Pourquoi certains patients ne disent-ils pas qu’ils ont mal ?

Plusieurs raisons. Certains pensent que c’est normal, qu’ils doivent « être forts ». D’autres craignent d’être considérés comme des patients difficiles. Dans certaines cultures, exprimer la douleur est vu comme un signe de faiblesse. Environ 28 % des patients d’origine asiatique ou hispanique sous-estiment leur douleur pour ces raisons. C’est pourquoi les équipes de soins doivent poser des questions claires, répétées, et sans jugement. « À quel point la douleur vous empêche-t-elle de dormir ? » est plus utile que « Vous avez mal ? »

Quand faut-il demander une consultation en soins palliatifs ?

Dès que la douleur devient difficile à contrôler, ou que la qualité de vie se dégrade. Mais mieux encore : dès le diagnostic, surtout si le cancer est avancé. Des études montrent que les patients qui consultent une équipe de soins palliatifs dans les 8 premières semaines vivent plus longtemps et avec moins de souffrance. Ce n’est pas une question de fin de vie. C’est une question de bien-être dès le début.

Les traitements non médicamenteux (acupuncture, hypnose, massage) fonctionnent-ils vraiment ?

Oui, et ils sont recommandés par les grandes sociétés de cancérologie. L’acupuncture peut réduire la douleur neuropathique. L’hypnose diminue l’anxiété et la perception de la douleur. Le massage améliore le sommeil et le bien-être général. Ce ne sont pas des remèdes miracles, mais des outils puissants pour compléter les médicaments. Leur effet est cumulatif. Et ils n’ont presque aucun effet secondaire.

Que faire si le médecin ne prend pas la douleur au sérieux ?

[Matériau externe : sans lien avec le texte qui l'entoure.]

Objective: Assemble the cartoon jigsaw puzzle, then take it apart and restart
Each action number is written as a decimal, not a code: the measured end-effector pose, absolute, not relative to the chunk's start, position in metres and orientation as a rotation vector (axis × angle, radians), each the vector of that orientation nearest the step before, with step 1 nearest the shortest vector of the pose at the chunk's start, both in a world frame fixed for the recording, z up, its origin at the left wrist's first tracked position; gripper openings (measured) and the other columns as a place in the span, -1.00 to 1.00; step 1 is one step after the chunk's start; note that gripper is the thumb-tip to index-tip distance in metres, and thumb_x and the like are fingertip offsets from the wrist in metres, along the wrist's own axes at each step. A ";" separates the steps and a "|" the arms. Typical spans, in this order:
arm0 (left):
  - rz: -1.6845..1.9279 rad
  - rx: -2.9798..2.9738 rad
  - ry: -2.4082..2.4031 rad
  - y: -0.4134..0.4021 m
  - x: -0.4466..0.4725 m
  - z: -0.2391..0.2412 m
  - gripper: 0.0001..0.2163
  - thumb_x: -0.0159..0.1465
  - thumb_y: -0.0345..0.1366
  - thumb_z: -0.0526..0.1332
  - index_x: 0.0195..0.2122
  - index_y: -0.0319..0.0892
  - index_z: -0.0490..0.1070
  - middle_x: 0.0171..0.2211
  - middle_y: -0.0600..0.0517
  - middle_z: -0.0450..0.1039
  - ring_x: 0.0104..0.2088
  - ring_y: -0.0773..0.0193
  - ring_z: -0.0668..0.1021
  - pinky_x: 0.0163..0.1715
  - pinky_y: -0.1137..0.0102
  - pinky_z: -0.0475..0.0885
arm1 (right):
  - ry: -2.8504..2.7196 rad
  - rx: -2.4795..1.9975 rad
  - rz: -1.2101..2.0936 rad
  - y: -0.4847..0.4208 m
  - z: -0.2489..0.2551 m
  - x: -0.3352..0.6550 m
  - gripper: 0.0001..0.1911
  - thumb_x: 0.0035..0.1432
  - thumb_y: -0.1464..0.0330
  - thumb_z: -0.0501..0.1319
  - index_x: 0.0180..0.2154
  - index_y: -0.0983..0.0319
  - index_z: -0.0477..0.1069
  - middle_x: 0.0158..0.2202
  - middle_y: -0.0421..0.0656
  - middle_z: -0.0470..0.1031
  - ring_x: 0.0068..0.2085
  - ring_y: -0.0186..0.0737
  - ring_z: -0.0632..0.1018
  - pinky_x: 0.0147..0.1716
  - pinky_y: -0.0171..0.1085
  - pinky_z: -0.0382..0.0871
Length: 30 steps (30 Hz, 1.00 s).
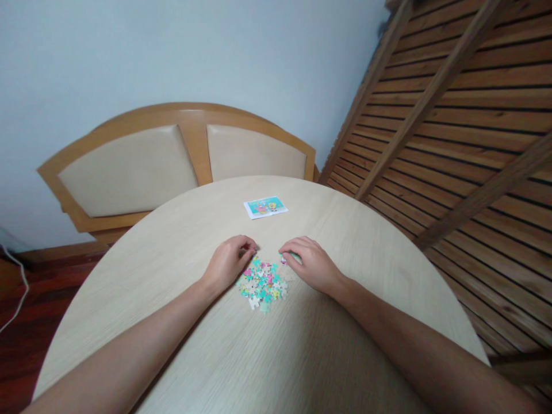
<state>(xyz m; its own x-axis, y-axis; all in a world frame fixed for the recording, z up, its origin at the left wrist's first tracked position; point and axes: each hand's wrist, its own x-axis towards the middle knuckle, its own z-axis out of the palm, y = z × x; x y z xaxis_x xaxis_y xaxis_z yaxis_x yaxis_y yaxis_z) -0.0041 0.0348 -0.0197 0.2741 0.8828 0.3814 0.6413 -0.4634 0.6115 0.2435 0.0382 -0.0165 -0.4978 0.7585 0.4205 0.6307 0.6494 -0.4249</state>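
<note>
A loose pile of jigsaw puzzle pieces (262, 283), teal, pink, yellow and white-grey, lies on the round table between my hands. My left hand (228, 261) rests at the pile's upper left edge. Its fingers are curled in to the thumb, and whatever they pinch is too small to make out. At the upper right of the pile, my right hand (311, 263) has thumb and fingertips closed around a small jigsaw puzzle piece (283, 260), which shows teal, white and purple. Beyond both hands lies a picture sheet (265, 207) with cartoon figures on a teal background.
The pale wood table (181, 356) has a rounded far edge. Behind it stands a wooden bench with padded cream back panels (129, 172). A slatted wooden structure (452, 132) slopes along the right side. A white cable (21, 282) hangs at the far left.
</note>
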 end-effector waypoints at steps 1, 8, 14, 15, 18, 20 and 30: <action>0.986 2.225 1.384 0.035 -0.004 -0.020 -0.92 0.34 -0.35 0.22 -0.25 -0.16 0.51 -0.27 -0.01 0.60 -0.26 0.20 0.60 -0.22 0.32 0.50 | -2.309 -1.019 0.302 0.034 -0.014 0.241 -0.84 0.33 0.40 0.21 -0.11 0.15 0.55 -0.10 -0.12 0.63 -0.03 -0.11 0.55 0.03 -0.08 0.35; 0.918 2.318 1.373 0.035 -0.004 -0.021 -0.87 0.36 -0.34 0.22 -0.13 -0.13 0.55 -0.22 -0.03 0.61 -0.17 0.12 0.60 -0.09 0.21 0.49 | -2.480 -0.821 0.396 0.017 -0.007 0.232 -0.74 0.37 0.32 0.21 0.05 0.08 0.54 0.08 -0.15 0.58 0.17 -0.05 0.45 0.20 0.01 0.24; 0.852 2.440 1.190 0.030 0.000 -0.018 -0.78 0.39 -0.31 0.22 0.03 -0.11 0.52 -0.05 -0.05 0.60 -0.01 0.11 0.56 0.05 0.20 0.45 | -2.483 -0.786 0.433 0.020 -0.007 0.236 -0.77 0.35 0.34 0.23 -0.03 0.03 0.60 0.02 -0.22 0.63 0.20 -0.02 0.41 0.21 0.05 0.25; 0.839 2.453 1.172 0.030 0.000 -0.018 -0.77 0.39 -0.32 0.22 0.05 -0.12 0.51 -0.03 -0.05 0.60 0.00 0.11 0.55 0.05 0.20 0.45 | -2.488 -0.781 0.439 0.020 -0.007 0.237 -0.77 0.35 0.34 0.23 -0.03 0.03 0.60 0.02 -0.21 0.63 0.20 -0.02 0.41 0.21 0.05 0.26; 0.811 2.455 1.166 0.030 -0.001 -0.018 -0.76 0.38 -0.34 0.24 0.06 -0.12 0.50 -0.03 -0.05 0.60 0.00 0.11 0.55 0.06 0.21 0.44 | -2.490 -0.758 0.447 0.020 -0.008 0.236 -0.78 0.35 0.35 0.22 -0.05 0.07 0.62 0.00 -0.19 0.64 0.20 -0.03 0.41 0.21 0.03 0.28; 0.801 2.446 1.166 0.030 -0.001 -0.018 -0.76 0.36 -0.35 0.26 0.05 -0.11 0.50 -0.04 -0.04 0.60 -0.01 0.11 0.55 0.06 0.21 0.44 | -2.469 -0.730 0.460 0.021 -0.009 0.236 -0.79 0.34 0.36 0.23 -0.07 0.10 0.62 -0.03 -0.17 0.65 0.19 -0.04 0.41 0.22 0.01 0.30; 0.862 2.376 1.148 0.031 -0.003 -0.021 -0.72 0.30 -0.39 0.31 0.04 -0.13 0.47 -0.13 -0.03 0.59 -0.10 0.13 0.58 -0.02 0.23 0.45 | -2.311 -0.556 0.648 0.026 -0.014 0.232 -0.82 0.34 0.36 0.23 -0.19 0.18 0.64 -0.15 -0.11 0.67 -0.02 -0.14 0.57 0.12 -0.06 0.37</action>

Demandez une évaluation formelle. Dites : « Je veux qu’on mesure ma douleur avec l’échelle de 0 à 10. » Notez vos chiffres. Montrez-les. Demandez un rendez-vous avec un spécialiste en soins palliatifs. Si vous êtes dans un centre hospitalier, demandez la consultation palliative - c’est un droit. Dans de nombreux pays, les centres de cancer sont obligés d’avoir un accès immédiat à ces services. Vous n’êtes pas un fardeau. Vous avez le droit de ne pas souffrir.